■ **Work task**:
Down to the last line below, give the listing again exactly.
*** Opening of Data provided ***
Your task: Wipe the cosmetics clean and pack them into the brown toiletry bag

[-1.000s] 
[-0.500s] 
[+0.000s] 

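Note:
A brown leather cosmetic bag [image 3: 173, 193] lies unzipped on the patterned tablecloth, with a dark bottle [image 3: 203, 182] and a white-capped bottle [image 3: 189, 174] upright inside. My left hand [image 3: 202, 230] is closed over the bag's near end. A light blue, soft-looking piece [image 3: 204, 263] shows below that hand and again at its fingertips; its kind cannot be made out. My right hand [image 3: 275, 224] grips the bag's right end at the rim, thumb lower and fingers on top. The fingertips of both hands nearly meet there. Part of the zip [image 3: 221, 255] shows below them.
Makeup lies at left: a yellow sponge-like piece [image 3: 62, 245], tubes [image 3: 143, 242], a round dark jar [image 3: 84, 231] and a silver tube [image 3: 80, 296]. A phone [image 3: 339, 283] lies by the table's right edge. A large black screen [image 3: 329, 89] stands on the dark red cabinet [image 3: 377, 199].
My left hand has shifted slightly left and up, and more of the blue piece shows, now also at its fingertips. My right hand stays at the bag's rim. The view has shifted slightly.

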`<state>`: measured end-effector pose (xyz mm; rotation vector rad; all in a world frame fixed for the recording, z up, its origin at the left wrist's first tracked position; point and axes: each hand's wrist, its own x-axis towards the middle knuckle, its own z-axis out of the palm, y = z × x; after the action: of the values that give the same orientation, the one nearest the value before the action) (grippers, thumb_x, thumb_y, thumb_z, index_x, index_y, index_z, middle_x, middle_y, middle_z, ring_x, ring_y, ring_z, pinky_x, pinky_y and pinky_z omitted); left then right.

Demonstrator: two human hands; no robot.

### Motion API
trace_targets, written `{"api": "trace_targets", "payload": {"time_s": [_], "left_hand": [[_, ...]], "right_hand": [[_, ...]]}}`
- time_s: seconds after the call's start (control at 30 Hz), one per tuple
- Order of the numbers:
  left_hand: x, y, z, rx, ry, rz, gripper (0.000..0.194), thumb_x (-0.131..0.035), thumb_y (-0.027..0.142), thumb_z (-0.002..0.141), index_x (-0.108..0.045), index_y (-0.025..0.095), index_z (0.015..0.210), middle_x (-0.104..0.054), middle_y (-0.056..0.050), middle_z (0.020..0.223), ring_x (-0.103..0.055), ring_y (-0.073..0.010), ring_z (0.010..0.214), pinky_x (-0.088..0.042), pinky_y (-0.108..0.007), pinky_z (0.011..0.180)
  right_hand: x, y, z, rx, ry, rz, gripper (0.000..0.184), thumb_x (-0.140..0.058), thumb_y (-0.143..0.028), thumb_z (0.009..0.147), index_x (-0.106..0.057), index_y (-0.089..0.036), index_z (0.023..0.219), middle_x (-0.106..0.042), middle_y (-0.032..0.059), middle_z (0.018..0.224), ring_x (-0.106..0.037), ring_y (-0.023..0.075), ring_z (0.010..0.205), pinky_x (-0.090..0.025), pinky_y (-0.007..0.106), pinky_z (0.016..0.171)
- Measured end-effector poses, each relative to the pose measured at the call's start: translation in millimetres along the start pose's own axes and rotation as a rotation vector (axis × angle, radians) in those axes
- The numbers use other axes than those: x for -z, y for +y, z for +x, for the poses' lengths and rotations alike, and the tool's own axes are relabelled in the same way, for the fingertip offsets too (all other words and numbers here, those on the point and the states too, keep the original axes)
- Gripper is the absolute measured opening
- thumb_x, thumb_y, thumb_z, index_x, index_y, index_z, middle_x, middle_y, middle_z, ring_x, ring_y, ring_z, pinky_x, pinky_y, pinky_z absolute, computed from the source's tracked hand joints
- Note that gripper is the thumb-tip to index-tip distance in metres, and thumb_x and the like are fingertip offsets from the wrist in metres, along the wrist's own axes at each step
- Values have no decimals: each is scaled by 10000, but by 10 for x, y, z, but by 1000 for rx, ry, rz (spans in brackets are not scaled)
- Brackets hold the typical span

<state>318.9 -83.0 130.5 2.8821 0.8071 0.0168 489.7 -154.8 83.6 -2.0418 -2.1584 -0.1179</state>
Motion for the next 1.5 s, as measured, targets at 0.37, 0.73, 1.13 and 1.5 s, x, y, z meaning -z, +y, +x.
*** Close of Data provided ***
■ **Result of this exercise**:
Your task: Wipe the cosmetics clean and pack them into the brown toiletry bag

[-1.000s] 
[-0.500s] 
[+0.000s] 

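Note:
A brown leather cosmetic bag [image 3: 173, 193] lies unzipped on the patterned tablecloth, with a dark bottle [image 3: 203, 182] and a white-capped bottle [image 3: 189, 174] upright inside. My left hand [image 3: 202, 230] is closed over the bag's near end. A light blue, soft-looking piece [image 3: 204, 263] shows below that hand and again at its fingertips; its kind cannot be made out. My right hand [image 3: 275, 224] grips the bag's right end at the rim, thumb lower and fingers on top. The fingertips of both hands nearly meet there. Part of the zip [image 3: 221, 255] shows below them.
Makeup lies at left: a yellow sponge-like piece [image 3: 62, 245], tubes [image 3: 143, 242], a round dark jar [image 3: 84, 231] and a silver tube [image 3: 80, 296]. A phone [image 3: 339, 283] lies by the table's right edge. A large black screen [image 3: 329, 89] stands on the dark red cabinet [image 3: 377, 199].
My left hand has shifted slightly left and up, and more of the blue piece shows, now also at its fingertips. My right hand stays at the bag's rim. The view has shifted slightly.
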
`<state>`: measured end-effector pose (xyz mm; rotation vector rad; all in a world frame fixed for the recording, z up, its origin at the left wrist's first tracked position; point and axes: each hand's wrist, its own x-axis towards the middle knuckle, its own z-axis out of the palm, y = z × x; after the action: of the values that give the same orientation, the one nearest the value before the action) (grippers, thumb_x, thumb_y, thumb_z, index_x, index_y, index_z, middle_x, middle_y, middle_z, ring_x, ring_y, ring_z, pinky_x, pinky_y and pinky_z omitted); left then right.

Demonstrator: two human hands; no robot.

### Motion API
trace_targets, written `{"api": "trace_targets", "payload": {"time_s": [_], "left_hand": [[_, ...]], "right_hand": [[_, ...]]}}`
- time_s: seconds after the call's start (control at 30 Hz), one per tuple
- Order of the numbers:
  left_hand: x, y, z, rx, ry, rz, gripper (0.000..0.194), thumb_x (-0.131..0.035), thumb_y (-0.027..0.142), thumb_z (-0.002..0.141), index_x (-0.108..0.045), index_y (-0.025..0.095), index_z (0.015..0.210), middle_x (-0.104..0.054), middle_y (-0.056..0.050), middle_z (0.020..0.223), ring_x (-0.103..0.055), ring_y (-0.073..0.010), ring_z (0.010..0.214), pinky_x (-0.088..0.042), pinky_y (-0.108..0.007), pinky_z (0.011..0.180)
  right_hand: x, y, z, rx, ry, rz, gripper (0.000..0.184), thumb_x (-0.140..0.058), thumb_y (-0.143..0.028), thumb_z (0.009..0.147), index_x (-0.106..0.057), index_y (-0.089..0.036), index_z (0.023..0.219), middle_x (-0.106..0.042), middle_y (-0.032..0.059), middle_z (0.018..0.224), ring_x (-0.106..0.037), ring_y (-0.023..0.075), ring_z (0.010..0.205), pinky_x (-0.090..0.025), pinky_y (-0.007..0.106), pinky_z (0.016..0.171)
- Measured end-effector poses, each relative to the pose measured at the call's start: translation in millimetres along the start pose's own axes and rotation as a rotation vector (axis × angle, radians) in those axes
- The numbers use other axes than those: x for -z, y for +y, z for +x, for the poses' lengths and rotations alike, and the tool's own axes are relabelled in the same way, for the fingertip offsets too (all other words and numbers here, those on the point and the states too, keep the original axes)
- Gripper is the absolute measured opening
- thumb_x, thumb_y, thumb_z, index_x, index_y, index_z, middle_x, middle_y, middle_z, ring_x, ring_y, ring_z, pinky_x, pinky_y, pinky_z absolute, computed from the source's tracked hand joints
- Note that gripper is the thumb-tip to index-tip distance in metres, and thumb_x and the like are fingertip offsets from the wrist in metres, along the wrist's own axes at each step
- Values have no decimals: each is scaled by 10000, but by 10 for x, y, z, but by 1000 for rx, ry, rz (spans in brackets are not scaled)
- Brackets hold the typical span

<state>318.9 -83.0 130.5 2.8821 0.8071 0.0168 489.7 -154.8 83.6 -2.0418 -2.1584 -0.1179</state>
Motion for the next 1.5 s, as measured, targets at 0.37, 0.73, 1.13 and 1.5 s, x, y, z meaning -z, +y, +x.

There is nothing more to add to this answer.